The scene as seen from the light perspective would be something like this (the darker the color, the closer to the light source).
With that information we can render the 3D scene as usual and check the distance for each fragment to the light source with the minimum stored distance. If the distance is less that the value stored in the shadow map, then the object is in light, otherwise it's in shadow. We can have several objects that could be hit by the same ray light, but we store the minimum distance.
Thus, shadow mapping is a two step process:
First we render the scene from the light space into a shadow map to get the minimum distances.
Second we render the scene from the camera point of view and use that depth map to calculate if objects are in shadow or not.
The solution presented above, as it is, does not produce quality results for open spaces. The reason for that is that shadows resolution is limited by the texture size. We are covering now a potentially huge area, and textures we are using to store depth information have not enough resolution in order to get good results. You may think that the solution is just to increase texture resolution, but this is not sufficient to completely fix the problem. You would need huge textures for that. Therefore, once explained the basis we will explain a technique called Cascaded Shadow Maps (CSM) which is an improvement over the plain shadow maps one.
The key concept is that, shadows of objects that are closer to the camera need to have a higher quality than shadows for distant objects. One approach could be to just render shadows for objects close to the camera, but this would cause shadows to appear / disappear as long as we move through the scene.
The approach that Cascaded Shadow Maps (CSMs) use is to divide the view frustum into several splits. Splits closer to the camera cover a smaller amount spaces whilst distant regions cover a much wider region of space. The next figure shows a view frustum divided into three splits.
For each of these splits, the depth map is rendered, adjusting the light view and projection matrices to cover fit to each split. Thus, the texture that stores the depth map covers a reduced area of the view frustum. And, since the split closest to the camera covers less space, the depth resolution is increased.
As it can be deduced from the explanation above, we will need as many depth textures as splits, and we will also change the light view and projection matrices for each of the. Hence, the steps to be done in order to apply CSMs are:
Divide the view frustum into n splits.
While rendering the depth map, for each split:
Calculate light view and projection matrices.
Render the scene from light’s perspective into a separate depth map
While rendering the scene:
Use the depths maps calculated above.
Determine the split that the fragment to be drawn belongs to.
Calculate shadow factor as in shadow maps.
As you can see, the main drawback of CSMs is that we need to render the scene, from light’s perspective, for each split.
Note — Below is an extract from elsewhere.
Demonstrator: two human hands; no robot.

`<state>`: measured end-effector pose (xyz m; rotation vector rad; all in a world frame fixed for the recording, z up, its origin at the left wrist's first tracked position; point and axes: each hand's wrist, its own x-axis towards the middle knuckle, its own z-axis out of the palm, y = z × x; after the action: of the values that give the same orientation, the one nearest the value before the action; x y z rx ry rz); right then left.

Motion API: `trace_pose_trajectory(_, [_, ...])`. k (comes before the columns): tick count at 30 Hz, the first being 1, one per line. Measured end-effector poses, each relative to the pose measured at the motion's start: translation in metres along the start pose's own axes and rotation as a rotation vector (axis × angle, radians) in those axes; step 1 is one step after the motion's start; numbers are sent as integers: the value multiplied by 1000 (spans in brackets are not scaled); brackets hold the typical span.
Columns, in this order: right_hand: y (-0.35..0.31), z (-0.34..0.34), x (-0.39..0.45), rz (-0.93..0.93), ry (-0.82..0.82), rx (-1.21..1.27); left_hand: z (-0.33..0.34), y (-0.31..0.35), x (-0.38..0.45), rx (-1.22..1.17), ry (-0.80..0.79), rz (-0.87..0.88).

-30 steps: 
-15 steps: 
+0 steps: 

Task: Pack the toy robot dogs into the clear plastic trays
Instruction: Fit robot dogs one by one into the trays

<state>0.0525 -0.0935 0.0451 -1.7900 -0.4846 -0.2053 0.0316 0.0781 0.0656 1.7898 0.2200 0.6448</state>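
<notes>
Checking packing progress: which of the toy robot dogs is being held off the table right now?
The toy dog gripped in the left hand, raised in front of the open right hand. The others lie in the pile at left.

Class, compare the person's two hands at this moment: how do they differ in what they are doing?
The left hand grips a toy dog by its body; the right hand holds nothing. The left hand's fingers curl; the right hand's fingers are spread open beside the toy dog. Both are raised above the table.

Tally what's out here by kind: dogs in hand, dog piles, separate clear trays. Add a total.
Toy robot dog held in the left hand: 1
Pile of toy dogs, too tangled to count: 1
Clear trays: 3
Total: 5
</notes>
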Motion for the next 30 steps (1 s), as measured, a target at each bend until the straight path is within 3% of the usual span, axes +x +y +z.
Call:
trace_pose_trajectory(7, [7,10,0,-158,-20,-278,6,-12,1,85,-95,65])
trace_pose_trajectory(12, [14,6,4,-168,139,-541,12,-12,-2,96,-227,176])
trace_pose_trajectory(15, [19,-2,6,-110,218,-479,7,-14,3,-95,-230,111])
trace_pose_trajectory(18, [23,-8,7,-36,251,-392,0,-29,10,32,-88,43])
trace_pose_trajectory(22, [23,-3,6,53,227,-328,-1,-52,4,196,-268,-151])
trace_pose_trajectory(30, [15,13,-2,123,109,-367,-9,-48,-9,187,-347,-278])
This is why is often only used for open spaces (of course you can apply caching to shadow calculations to reduce overhead).
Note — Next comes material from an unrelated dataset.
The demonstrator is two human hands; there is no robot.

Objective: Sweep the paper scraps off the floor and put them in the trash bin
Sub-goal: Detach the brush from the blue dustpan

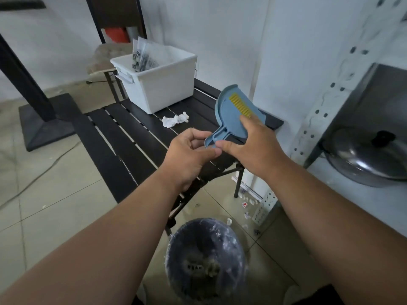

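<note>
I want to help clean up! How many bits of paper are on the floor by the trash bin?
About 5: small paper scraps lie scattered on the floor right of the table leg, beyond the trash bin. More may be hidden under the table.

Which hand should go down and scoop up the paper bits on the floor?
Probably the right hand: it grips the blue dustpan, and the paper scraps lie on its side. The left hand only pinches the handle tip.

Bare forearms – no sleeves; hands [220,148] ungloved.
</note>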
The first class that we will create will be responsible of calculating the matrices required to render the shadow maps from light perspective. The class is named CascadeShadow
and will store the projection view matrix (from light perspective) for a specific cascade shadow split (projViewMatrix
attribute) and the far plane distance for its ortho-projection matrix (splitDistance
attribute):
The CascadeShadow
class defines a static method to initialize a list of cascade shadows instances with the proper values named updateCascadeShadows
. This method starts like this:
We start by retrieving the matrices that we will need to calculate the splits data, the view and projection matrices, the light position and the near and far clips of the perspective projection we are using to render the scene. With that information we can calculate the split distances for each of the shadow cascades:
The algorithm used to calculate the split positions, uses a logarithm schema to better distribute the distances. We could just use other different approaches, such as splitting the cascades evenly, or according to a pre-set proportion,. The advantage of the logarithm schema is that it uses less space for near view splits, achieving a higher resolution for the elements closer to the camera. You can check the NVIDIA article for the math details. The cascadeSplits
array will have a set of values in the range [0, 1] which we will use later on to perform the required calculations to get the split distances and the projection matrices for each cascade.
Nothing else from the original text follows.